**What needs to be done**
Transcribe the listing in full, excluding any pictures.

Content starts

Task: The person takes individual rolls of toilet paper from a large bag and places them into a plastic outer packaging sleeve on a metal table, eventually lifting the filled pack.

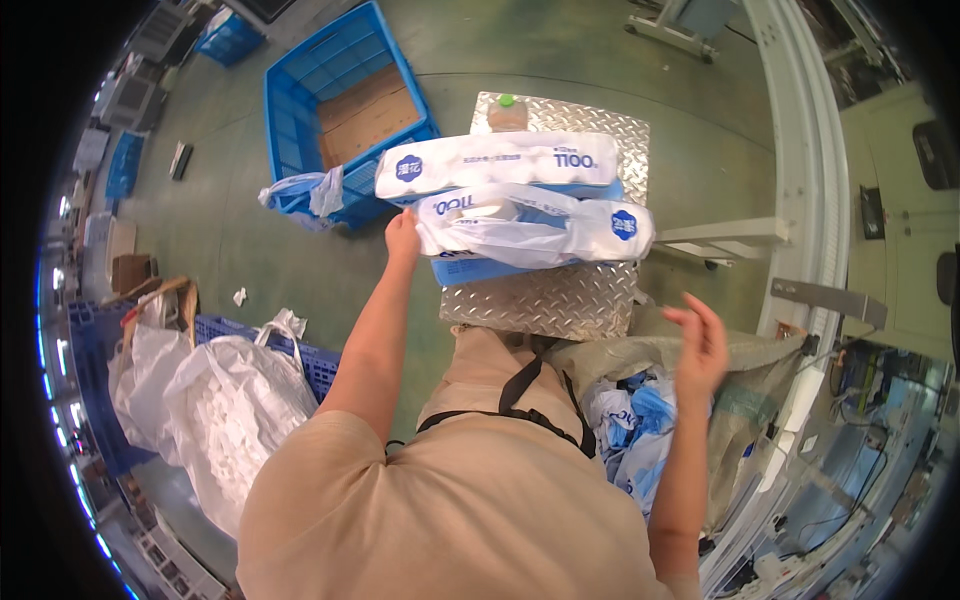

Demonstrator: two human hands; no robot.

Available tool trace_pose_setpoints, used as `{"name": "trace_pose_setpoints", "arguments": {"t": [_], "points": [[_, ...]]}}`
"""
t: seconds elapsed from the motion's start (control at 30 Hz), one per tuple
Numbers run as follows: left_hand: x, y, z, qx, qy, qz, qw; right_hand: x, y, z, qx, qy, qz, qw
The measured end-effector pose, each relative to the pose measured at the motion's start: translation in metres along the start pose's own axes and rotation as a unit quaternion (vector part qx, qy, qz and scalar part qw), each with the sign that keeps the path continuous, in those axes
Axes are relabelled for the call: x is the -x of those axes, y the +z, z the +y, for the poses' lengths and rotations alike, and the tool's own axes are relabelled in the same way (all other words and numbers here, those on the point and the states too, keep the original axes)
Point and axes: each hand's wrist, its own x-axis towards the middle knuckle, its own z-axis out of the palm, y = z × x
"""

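Note:
Two long packs of paper rolls in white and blue plastic wrap lie side by side on a diamond-plate metal table [540, 305] in front of me. My left hand [402, 238] has its fingers closed on the left end of the near pack [530, 228], whose wrap looks loose and creased on top. Behind it, the far pack [490, 165] is touched by neither hand. Off the table's near right corner, my right hand [702, 350] is raised and holds nothing, its fingers apart. A bottle with a green cap [507, 112] stands at the table's far edge.
A large blue crate [275, 115] stands on the floor at the far left, with cardboard inside. By my left side is a clear bag [235, 410] of white scraps. An open sack [740, 370] of crumpled wrappers sits at my right, beside a pale metal frame [832, 200].

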Motion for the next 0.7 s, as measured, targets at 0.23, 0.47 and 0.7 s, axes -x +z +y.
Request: {"name": "trace_pose_setpoints", "arguments": {"t": [0.23, 0.47, 0.7], "points": [[0.013, 0.018, 0.03, -0.003, -0.007, -0.058, 0.998, -0.089, 0.19, 0.136, 0.216, -0.025, -0.275, 0.937], [0.025, 0.013, 0.06, -0.235, 0.024, -0.023, 0.972, -0.098, 0.221, 0.094, 0.467, -0.175, -0.351, 0.792], [0.028, 0.035, 0.06, -0.094, 0.058, -0.021, 0.994, -0.123, 0.226, 0.097, 0.414, -0.252, -0.352, 0.801]]}}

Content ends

**Your solution**
Task: The person takes individual rolls of toilet paper from a large bag and places them into a plastic outer packaging sleeve on a metal table, eventually lifting the filled pack.


Demonstrator: two human hands; no robot.

Available tool trace_pose_setpoints, used as `{"name": "trace_pose_setpoints", "arguments": {"t": [_], "points": [[_, ...]]}}`
"""
t: seconds elapsed from the motion's start (control at 30 Hz), one per tuple
Numbers run as follows: left_hand: x, y, z, qx, qy, qz, qw; right_hand: x, y, z, qx, qy, qz, qw
The measured end-effector pose, each relative to the pose measured at the motion's start: translation in metres along the start pose's own axes and rotation as a unit quaternion (vector part qx, qy, qz and scalar part qw), each with the sign that keeps the path continuous, in those axes
Axes are relabelled for the call: x is the -x of those axes, y the +z, z the +y, for the poses' lengths and rotations alike, and the tool's own axes are relabelled in the same way (all other words and numbers here, those on the point and the states too, keep the original axes)
Point and axes: each hand's wrist, its own x-axis towards the middle knuckle, its own z-axis out of the palm, y = z × x
"""

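Note:
Two long packs of paper rolls in white and blue plastic wrap lie side by side on a diamond-plate metal table [540, 305] in front of me. My left hand [402, 238] has its fingers closed on the left end of the near pack [530, 228], whose wrap looks loose and creased on top. Behind it, the far pack [490, 165] is touched by neither hand. Off the table's near right corner, my right hand [702, 350] is raised and holds nothing, its fingers apart. A bottle with a green cap [507, 112] stands at the table's far edge.
A large blue crate [275, 115] stands on the floor at the far left, with cardboard inside. By my left side is a clear bag [235, 410] of white scraps. An open sack [740, 370] of crumpled wrappers sits at my right, beside a pale metal frame [832, 200].
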
Motion for the next 0.7 s, as measured, targets at 0.23, 0.47 and 0.7 s, axes -x +z +y.
Request: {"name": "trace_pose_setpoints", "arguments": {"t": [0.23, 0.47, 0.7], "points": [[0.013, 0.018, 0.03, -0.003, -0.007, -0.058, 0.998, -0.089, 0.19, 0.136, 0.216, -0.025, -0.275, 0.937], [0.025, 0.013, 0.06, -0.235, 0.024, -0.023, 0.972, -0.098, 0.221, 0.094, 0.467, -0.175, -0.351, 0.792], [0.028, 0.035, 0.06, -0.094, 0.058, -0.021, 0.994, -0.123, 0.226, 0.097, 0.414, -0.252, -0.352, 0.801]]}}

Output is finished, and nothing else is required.